### Goal of the exercise
The data below should be copied out exactly, with its pictures omitted.

### Dataset extract
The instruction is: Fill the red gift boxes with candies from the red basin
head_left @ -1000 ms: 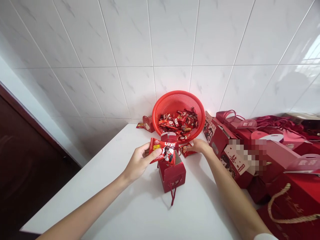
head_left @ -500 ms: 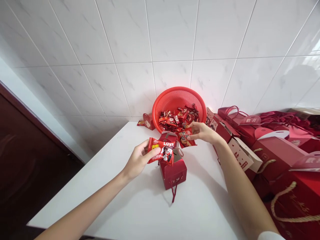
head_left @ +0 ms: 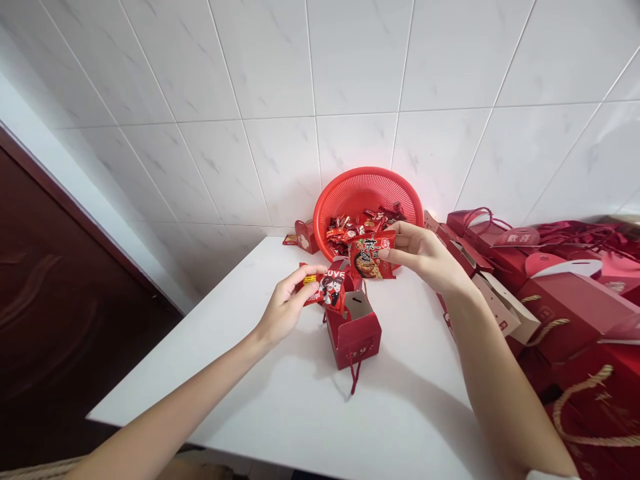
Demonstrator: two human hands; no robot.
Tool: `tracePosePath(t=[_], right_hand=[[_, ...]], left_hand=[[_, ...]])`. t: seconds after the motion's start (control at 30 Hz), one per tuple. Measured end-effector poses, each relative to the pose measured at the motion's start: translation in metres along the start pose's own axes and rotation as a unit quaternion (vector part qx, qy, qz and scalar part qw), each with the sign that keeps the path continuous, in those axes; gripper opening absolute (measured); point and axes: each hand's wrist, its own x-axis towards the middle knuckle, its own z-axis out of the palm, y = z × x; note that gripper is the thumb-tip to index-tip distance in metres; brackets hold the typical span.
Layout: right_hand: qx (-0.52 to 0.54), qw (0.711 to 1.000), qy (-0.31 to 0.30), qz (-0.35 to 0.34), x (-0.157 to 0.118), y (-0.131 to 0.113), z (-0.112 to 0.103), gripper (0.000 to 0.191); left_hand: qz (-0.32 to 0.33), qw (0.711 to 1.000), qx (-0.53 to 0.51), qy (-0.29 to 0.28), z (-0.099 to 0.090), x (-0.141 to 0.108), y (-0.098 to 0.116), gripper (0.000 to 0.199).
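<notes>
On the tabletop [head_left: 280,407], a box [head_left: 357,339] stood before a basket [head_left: 345,195] containing packets [head_left: 345,233], with more boxes [head_left: 575,303] to the right.

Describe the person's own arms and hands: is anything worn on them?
The left hand and right hand are ungloved; no rings or watches show. The left forearm and right forearm are bare. A white sleeve edge shows on the right; none on the left.
</notes>
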Motion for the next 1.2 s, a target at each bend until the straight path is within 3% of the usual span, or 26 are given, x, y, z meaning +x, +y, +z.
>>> tracePosePath(t=[0.1, 0.17, 0.23, 0.3, 0.4, 0.5, 0.6, 0.8, 0.97, 1.07, 1.2], right_hand=[[-0.093, 0.995, 0.044, 0.01, 0.0, 0.002, -0.002, 0.023], [-0.204, 0.973, 0.103, 0.038, 0.002, 0.01, -0.011, 0.016], [-0.283, 0.948, 0.116, 0.093, 0.005, 0.023, -0.024, 0.013], [-0.303, 0.936, 0.068, 0.168, 0.009, 0.037, -0.036, 0.013], [-0.291, 0.923, 0.027, 0.25, 0.016, 0.056, -0.046, 0.013], [-0.277, 0.923, 0.036, 0.265, 0.024, 0.071, -0.043, 0.012], [-0.273, 0.929, 0.011, 0.249, 0.03, 0.083, -0.036, 0.011], [-0.281, 0.928, -0.106, 0.222, 0.037, 0.105, -0.022, 0.007], [-0.291, 0.928, -0.124, 0.197, 0.037, 0.112, -0.017, 0.006], [-0.308, 0.92, -0.119, 0.209, 0.036, 0.115, -0.019, 0.006], [-0.324, 0.912, -0.126, 0.218, 0.035, 0.12, -0.025, 0.007]], left_hand=[[0.006, 1.0, 0.009, 0.028, -0.001, 0.001, 0.001, 0.028], [0.003, 0.999, 0.02, 0.035, -0.003, 0.002, 0.002, 0.024], [-0.006, 0.999, 0.028, 0.019, -0.005, 0.002, 0.005, 0.025], [-0.027, 0.999, 0.029, -0.034, -0.007, 0.001, 0.008, 0.026], [-0.08, 0.98, 0.07, -0.169, -0.008, -0.003, 0.012, 0.054], [-0.129, 0.932, 0.17, -0.294, -0.007, -0.007, 0.015, 0.077], [-0.125, 0.887, 0.268, -0.354, -0.006, -0.01, 0.019, 0.086], [-0.038, 0.83, 0.413, -0.373, 0.001, -0.004, 0.034, 0.087], [-0.009, 0.79, 0.457, -0.41, 0.007, 0.001, 0.039, 0.051], [-0.015, 0.795, 0.453, -0.402, 0.004, 0.0, 0.041, 0.041], [-0.034, 0.831, 0.407, -0.377, -0.006, 0.0, 0.042, 0.034]])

### Answer to the exercise
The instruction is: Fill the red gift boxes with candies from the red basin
head_left @ -1000 ms: 
head_left @ -500 ms: 
head_left @ +0 ms: 
Demonstrator: two human hands; no robot.
Tool: `tracePosePath(t=[_], right_hand=[[_, ...]], left_hand=[[_, ...]])`. t: seconds after the motion's start (control at 30 Hz), one per tuple. Measured end-effector poses, each relative to the pose measured at the motion's start: translation in metres along the start pose's own axes and rotation as a unit quaternion (vector part qx, qy, qz and scalar part qw), each with the sign that keeps the path continuous, in those axes; gripper opening absolute (measured); point and axes: each hand's wrist, its own x-axis towards the middle knuckle, its own z-axis out of the palm, y = z × x; note that gripper is the thumb-tip to index-tip distance in metres; brackets hold the typical span.
Layout: right_hand: qx (-0.52 to 0.54), qw (0.711 to 1.000), qy (-0.31 to 0.30), qz (-0.35 to 0.34), x (-0.157 to 0.118), y (-0.131 to 0.113), z (-0.112 to 0.103), gripper (0.000 to 0.191); left_hand: qz (-0.32 to 0.33), qw (0.711 to 1.000), qx (-0.53 to 0.51), qy (-0.29 to 0.28), z (-0.099 to 0.090), x (-0.141 to 0.108), y (-0.098 to 0.116), gripper (0.000 to 0.199).
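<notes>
On the tabletop [head_left: 280,407], a box [head_left: 357,339] stood before a basket [head_left: 345,195] containing packets [head_left: 345,233], with more boxes [head_left: 575,303] to the right.

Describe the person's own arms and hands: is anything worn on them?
The left hand and right hand are ungloved; no rings or watches show. The left forearm and right forearm are bare. A white sleeve edge shows on the right; none on the left.
</notes>
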Motion for the next 1.2 s, a target at each bend until the straight path is within 3% of the usual span, or 26 are given, x, y, z meaning +x, +y, +z.
>>> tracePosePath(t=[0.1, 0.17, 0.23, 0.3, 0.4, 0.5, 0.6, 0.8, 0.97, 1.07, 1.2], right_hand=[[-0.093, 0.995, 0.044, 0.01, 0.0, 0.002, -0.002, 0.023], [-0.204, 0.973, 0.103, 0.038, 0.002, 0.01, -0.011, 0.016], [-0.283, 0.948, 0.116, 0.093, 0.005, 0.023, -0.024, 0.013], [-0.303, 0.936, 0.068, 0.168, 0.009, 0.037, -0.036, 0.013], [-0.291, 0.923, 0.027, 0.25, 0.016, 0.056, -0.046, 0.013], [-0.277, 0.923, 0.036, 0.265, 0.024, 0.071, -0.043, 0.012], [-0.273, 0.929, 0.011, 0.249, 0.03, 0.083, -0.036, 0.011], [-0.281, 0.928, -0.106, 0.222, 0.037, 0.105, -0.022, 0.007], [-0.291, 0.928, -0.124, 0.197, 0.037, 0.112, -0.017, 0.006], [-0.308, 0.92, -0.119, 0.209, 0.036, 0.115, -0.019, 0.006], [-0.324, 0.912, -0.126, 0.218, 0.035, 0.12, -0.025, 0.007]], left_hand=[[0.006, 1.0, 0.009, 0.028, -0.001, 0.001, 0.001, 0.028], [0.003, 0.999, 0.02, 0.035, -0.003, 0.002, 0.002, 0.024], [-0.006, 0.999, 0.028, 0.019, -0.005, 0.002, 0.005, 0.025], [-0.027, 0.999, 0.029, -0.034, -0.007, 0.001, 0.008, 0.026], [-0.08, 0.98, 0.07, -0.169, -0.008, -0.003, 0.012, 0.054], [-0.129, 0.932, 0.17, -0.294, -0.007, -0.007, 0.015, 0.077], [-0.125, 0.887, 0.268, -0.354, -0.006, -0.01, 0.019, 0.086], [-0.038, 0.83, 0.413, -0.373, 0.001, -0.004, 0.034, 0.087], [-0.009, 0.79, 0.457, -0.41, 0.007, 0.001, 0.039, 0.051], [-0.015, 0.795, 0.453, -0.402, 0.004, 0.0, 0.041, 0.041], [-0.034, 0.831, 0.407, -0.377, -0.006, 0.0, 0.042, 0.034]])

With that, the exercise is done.